The problem:
Each line from the first down to the one containing "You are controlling" should be returned exactly as it appears below.

::::

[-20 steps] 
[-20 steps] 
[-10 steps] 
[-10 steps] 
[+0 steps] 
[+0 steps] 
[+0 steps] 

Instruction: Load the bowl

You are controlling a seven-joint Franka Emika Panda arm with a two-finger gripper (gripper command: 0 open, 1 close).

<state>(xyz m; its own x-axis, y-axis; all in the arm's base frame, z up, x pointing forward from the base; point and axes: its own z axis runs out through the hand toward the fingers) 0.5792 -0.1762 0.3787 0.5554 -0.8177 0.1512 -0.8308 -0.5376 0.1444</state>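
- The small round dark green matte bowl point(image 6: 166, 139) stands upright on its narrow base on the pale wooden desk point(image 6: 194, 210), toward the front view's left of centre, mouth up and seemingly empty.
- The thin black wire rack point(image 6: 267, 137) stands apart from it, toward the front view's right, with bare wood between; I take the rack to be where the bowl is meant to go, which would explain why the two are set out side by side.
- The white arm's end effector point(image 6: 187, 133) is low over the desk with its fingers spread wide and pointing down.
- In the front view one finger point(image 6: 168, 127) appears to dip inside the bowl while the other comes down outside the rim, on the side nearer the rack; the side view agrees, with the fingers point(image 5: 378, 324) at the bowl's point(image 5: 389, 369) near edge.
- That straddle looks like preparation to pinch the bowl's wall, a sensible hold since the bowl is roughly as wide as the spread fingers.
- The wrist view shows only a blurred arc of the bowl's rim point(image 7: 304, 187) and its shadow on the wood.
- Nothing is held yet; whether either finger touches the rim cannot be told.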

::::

Response to this task:
[-20 steps] 
[-20 steps] 
[-10 steps] 
[-10 steps] 
[+0 steps] 
[+0 steps] 
[+0 steps] 

Instruction: Load the bowl

You are controlling a seven-joint Franka Emika Panda arm with a two-finger gripper (gripper command: 0 open, 1 close).

Nothing further is needed for this answer.